In the 4-3, he would also likely be a run stopper initially and a role player as he works to get more able to contribute as a pass rusher and be a full service player. Urban could certainly end up going to a 4-3 team and be a success there, but it does seem as though as 3-4 teams would value what he can do more.
Urban’s game could end up being similar to that of Desmond Bryant now of the Cleveland Browns. Bryant came out of Harvard as an undrafted free agent and made the Raiders roster, predominately as a run defender. With each season, he got a little bit better physically and added more to his game. He was able to incorporate more of a pass rushing presence as time went by and has evolved into a player that can contribute all the time at an extremely high level. It is incredibly unlikely Urban will go undrafted, but his path to success could be similar.

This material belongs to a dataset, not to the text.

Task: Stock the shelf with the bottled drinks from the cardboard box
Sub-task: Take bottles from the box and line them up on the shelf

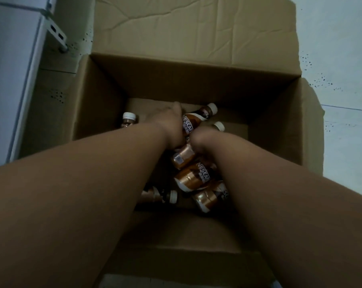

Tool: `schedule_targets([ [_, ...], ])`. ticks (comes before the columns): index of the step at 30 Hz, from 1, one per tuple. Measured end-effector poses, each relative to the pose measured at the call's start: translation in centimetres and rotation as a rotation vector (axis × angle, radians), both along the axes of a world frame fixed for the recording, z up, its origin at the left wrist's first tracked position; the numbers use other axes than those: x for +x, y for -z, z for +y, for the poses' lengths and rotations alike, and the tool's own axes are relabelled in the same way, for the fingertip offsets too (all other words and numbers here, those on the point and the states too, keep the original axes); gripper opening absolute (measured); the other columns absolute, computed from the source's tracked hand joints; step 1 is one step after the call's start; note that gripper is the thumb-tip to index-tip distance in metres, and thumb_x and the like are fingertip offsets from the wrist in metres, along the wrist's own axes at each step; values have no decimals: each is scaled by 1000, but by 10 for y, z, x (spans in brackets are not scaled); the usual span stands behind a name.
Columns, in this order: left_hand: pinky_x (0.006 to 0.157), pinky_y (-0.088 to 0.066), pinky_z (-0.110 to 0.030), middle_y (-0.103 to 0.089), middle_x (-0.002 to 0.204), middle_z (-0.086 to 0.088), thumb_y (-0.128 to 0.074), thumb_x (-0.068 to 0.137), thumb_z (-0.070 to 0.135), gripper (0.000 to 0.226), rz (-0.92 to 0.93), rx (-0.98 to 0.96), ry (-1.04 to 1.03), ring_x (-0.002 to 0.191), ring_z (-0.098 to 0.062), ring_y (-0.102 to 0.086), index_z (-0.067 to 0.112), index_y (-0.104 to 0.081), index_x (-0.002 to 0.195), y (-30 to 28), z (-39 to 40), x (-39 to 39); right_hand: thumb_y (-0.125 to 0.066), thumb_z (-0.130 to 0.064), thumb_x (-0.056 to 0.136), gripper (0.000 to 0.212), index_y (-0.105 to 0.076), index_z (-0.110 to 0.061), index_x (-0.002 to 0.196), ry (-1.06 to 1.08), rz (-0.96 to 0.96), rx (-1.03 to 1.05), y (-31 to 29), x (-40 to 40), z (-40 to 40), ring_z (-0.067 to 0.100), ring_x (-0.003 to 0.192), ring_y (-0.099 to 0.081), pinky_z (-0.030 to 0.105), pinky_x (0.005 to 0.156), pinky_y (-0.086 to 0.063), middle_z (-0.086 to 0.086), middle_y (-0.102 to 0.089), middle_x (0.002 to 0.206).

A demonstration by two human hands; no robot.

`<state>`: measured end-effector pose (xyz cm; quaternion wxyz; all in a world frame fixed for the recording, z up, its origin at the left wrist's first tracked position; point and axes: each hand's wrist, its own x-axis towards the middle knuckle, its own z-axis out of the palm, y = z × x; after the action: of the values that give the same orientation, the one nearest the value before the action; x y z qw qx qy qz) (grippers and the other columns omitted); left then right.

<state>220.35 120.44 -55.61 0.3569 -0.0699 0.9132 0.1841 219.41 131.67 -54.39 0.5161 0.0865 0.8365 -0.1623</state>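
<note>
We reach both hands into the cardboard box: left hand holds a bottle, right hand grip unclear; next lift out toward shelf

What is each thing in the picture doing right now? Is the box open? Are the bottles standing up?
cardboard box: open, flaps folded out.
bottles: capped, most lying on their sides in the box.
bottle by the left wall: capped, apparently upright.
left hand: down in the box on a bottle; grip hidden.
right hand: among the bottles, fingers hidden.
</note>
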Motion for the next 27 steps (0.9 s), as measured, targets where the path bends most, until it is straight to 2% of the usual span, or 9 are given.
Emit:
schedule_targets([
  [3, 89, -52, -41, -63, 111, -2, -81, 57, 44, 79, -160, 92, -201, 98, -24, -61, 28, -48, 128, -7, -15, 8, -49, -21, 97, 47, -38, -18, 143, 215, 127, -57, -2, 10, -1, 36, 120, -52, 43, 94, -47, 17, -50, 135],
  [6, 85, -56, -47, -64, 105, -10, -81, 50, 27, 75, -284, 375, -574, 93, -32, -66, 21, -55, 120, -40, -42, 27, -53, -33, 92, 23, -43, -35, 113, 294, 239, -154, -30, 22, -2, 32, 96, -57, 44, 79, -51, 12, -54, 115],
  [8, 79, -57, -50, -67, 99, -19, -77, 39, 17, 84, -228, 589, -777, 84, -37, -69, 10, -56, 120, -76, -60, 46, -53, -32, 89, 17, -43, -36, 103, 242, 367, -268, -73, 25, -10, 28, 90, -54, 35, 71, -46, 11, -52, 114],
  [11, 64, -54, -37, -63, 90, -22, -71, 58, 3, 61, -90, 860, -981, 69, -32, -64, 5, -55, 117, -141, -80, 76, -49, -27, 89, 21, -50, -35, 108, 135, 499, -427, -146, 27, -33, 27, 91, -54, 36, 76, -47, 12, -48, 117],
  [13, 63, -54, -36, -66, 89, -21, -72, 77, 20, 43, 22, 1001, -1142, 67, -30, -64, 3, -58, 114, -197, -101, 106, -43, -28, 88, 37, -48, -43, 122, 19, 603, -550, -214, 42, -57, 29, 90, -58, 45, 83, -53, 13, -51, 116],
  [16, 60, -56, -33, -68, 82, -14, -62, 82, 54, 55, 284, 1153, -1353, 66, -26, -64, 7, -62, 110, -280, -138, 161, -37, -33, 88, 57, -25, -68, 131, -138, 709, -719, -311, 81, -96, 28, 83, -63, 50, 81, -56, 13, -56, 112],
  [19, 65, -54, -34, -71, 89, -9, -59, 90, 42, 40, 593, 1078, -1347, 71, -23, -67, 13, -61, 118, -358, -175, 235, -43, -39, 96, 67, -2, -64, 142, -289, 871, -806, -388, 138, -143, 32, 105, -62, 40, 92, -49, 11, -56, 133],
  [22, 83, -56, -44, -75, 102, -6, -65, 87, 25, 29, 807, 919, -1254, 90, -24, -72, 22, -63, 116, -419, -208, 318, -48, -45, 96, 76, 0, -38, 153, -368, 952, -899, -442, 204, -200, 32, 126, -52, 41, 102, -42, 9, -48, 147],
  [27, 93, -51, -48, -72, 100, -4, -68, 72, 25, 26, 1023, 544, -1294, 94, -23, -67, 25, -67, 99, -473, -247, 426, -54, -28, 93, 41, -39, -12, 127, -353, 924, -1080, -495, 299, -280, 27, 89, -57, 34, 74, -40, 5, -55, 98],
])
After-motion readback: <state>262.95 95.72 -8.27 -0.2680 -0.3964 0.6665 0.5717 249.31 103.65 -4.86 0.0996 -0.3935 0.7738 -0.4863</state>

Brent Urban is an intriguing player who has a lot of physical potential in addition to the fact he is a good, fundamental run defender. Urban does a great job with the technique he knows and understands. He just needs to incorporate more of it to rush the passer and continue developing physically.
Urban accepted an invitation to the Senior Bowl and this will be a unique situation for him, because of the pit drill. Urban will be put in one on one matchups specifically designed to give him an advantage in pass rush situations, so it will be extremely interesting to see what he brings to the table in that regard. Based on his tape, he would seemingly struggle in that environment, but if he can show something, it could cause some teams to take a second look at him.
Urban is a project in terms of the fact that he has a role immediately, but his development will take time, but the payoff could be substantial. Unless there is a lingering medical issue from the unspecified leg injury he suffered during the season, Urban projects as a fringe top 100 pick that could go in the third round to a 3-4 team that likes his long term potential as an end.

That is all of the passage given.